Download or read book Vulnerability and Resilience to Natural Hazards written by Sven Fuchs and published by Cambridge University Press. This book was released on 2018-03-22 with total page 369 pages. Available in PDF, EPUB and Kindle. Book excerpt: A comprehensive overview of the concepts of vulnerability and resilience for natural hazards research for both physical and social scientists.
Download or read book A Safer Future written by National Research Council and published by National Academies Press. This book was released on 1991-02-01 with total page 85 pages. Available in PDF, EPUB and Kindle. Book excerpt: Initial priorities for U.S. participation in the International Decade for Natural Disaster Reduction, declared by the United Nations, are contained in this volume. It focuses on seven issues: hazard and risk assessment; awareness and education; mitigation; preparedness for emergency response; recovery and reconstruction; prediction and warning; learning from disasters; and U.S. participation internationally. The committee presents its philosophy of calls for broad public and private participation to reduce the toll of disasters.

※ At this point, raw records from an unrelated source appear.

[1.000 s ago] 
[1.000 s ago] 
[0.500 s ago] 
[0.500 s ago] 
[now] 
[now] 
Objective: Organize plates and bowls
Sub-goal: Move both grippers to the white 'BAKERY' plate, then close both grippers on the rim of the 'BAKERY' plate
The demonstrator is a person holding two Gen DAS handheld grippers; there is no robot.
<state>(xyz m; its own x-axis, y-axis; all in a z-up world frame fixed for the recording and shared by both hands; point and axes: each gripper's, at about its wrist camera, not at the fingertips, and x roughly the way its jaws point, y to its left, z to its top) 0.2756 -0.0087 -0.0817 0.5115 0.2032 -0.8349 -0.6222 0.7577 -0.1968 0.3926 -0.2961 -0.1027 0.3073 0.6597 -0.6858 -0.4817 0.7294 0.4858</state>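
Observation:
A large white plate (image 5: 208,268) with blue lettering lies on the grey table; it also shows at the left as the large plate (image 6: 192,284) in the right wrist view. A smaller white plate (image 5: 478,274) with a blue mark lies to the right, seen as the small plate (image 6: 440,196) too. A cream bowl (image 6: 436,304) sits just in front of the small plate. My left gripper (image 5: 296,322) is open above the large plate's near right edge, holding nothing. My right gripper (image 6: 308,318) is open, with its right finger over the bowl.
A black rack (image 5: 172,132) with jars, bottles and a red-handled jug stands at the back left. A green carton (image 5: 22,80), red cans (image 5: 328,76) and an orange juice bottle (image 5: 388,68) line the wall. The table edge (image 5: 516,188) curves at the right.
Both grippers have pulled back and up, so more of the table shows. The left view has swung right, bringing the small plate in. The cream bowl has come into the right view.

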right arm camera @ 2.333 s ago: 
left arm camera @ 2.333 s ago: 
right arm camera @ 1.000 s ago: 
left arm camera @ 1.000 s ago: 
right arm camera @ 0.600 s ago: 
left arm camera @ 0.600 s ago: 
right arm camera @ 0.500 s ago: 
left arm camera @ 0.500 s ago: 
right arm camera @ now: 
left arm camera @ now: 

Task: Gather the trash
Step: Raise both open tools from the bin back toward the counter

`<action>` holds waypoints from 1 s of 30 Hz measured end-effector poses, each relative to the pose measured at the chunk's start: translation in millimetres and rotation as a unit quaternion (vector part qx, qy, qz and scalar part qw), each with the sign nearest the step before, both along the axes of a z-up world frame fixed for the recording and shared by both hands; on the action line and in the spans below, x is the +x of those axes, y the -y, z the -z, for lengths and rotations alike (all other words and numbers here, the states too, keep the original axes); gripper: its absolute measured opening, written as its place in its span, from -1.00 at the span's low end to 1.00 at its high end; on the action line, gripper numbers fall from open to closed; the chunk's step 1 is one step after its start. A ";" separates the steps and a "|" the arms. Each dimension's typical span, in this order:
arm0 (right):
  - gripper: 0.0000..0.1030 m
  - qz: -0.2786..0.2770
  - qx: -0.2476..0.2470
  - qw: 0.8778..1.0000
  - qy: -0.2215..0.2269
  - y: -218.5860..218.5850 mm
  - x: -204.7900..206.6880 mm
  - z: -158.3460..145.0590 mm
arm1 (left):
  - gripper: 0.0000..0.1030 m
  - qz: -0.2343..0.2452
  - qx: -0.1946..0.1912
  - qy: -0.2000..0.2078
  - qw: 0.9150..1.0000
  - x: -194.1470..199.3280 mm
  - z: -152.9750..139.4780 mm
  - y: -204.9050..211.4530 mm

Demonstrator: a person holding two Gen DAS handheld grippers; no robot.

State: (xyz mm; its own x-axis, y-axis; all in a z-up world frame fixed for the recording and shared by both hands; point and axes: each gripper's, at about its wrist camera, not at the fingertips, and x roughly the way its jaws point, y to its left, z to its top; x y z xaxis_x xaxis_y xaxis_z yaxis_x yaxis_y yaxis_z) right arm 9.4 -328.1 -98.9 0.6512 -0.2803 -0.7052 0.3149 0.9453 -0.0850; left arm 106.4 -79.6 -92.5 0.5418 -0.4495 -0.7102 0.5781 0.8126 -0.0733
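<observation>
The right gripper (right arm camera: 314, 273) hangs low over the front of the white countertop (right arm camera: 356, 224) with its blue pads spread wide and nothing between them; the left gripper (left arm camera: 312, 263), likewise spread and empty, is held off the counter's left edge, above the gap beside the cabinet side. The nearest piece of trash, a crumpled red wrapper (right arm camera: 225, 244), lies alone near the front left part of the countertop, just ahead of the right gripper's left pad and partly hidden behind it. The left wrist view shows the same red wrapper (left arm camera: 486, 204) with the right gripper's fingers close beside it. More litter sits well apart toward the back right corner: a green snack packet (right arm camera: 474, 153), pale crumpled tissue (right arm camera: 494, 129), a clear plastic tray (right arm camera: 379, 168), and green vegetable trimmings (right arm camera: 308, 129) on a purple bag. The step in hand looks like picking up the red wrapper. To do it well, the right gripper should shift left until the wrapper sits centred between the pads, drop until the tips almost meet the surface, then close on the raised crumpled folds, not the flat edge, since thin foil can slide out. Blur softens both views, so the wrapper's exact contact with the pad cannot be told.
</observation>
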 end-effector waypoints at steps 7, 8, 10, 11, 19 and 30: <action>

Download or read book Cities Learning from a Pandemic written by Simonetta Armondi and published by Taylor & Francis. This book was released on 2022-10-10 with total page 252 pages. Available in PDF, EPUB and Kindle. Book excerpt: COVID-19 has stressed the condition of radical uncertainty that increasingly characterises our times and compels cities to learn new ways to cope with unexpected global urban challenges. The volume proposes preparedness as a key concept in urban geography, planning, and policy, inviting international scholars to discuss its pros and cons. Firstly, it builds a critical theoretical framework around the concept of preparedness in relation to the COVID-19 effects and other interconnected crises. Then, the authors put at work and redefine preparedness, starting from worldwide surveys, research experiences, public discourses and spatial strategies analysis in Europe and, more extensively, in Italy. Finally, the closing section goes beyond the view of preparedness as an emergency tool, proposing to interpret it more broadly as a technology supporting a sustainable urban transition. The book mainly targets academics in urban planning, policy, and geography. However, the prominence of the topic of preparedness makes the volume an essential reading not only within social sciences but further in engineering, basic sciences, and life science. In addition, the book provides directions to practitioners and civic leaders in supporting cities and regions to prepare themselves in the face of pandemics and unpredictable socio-environmental shocks.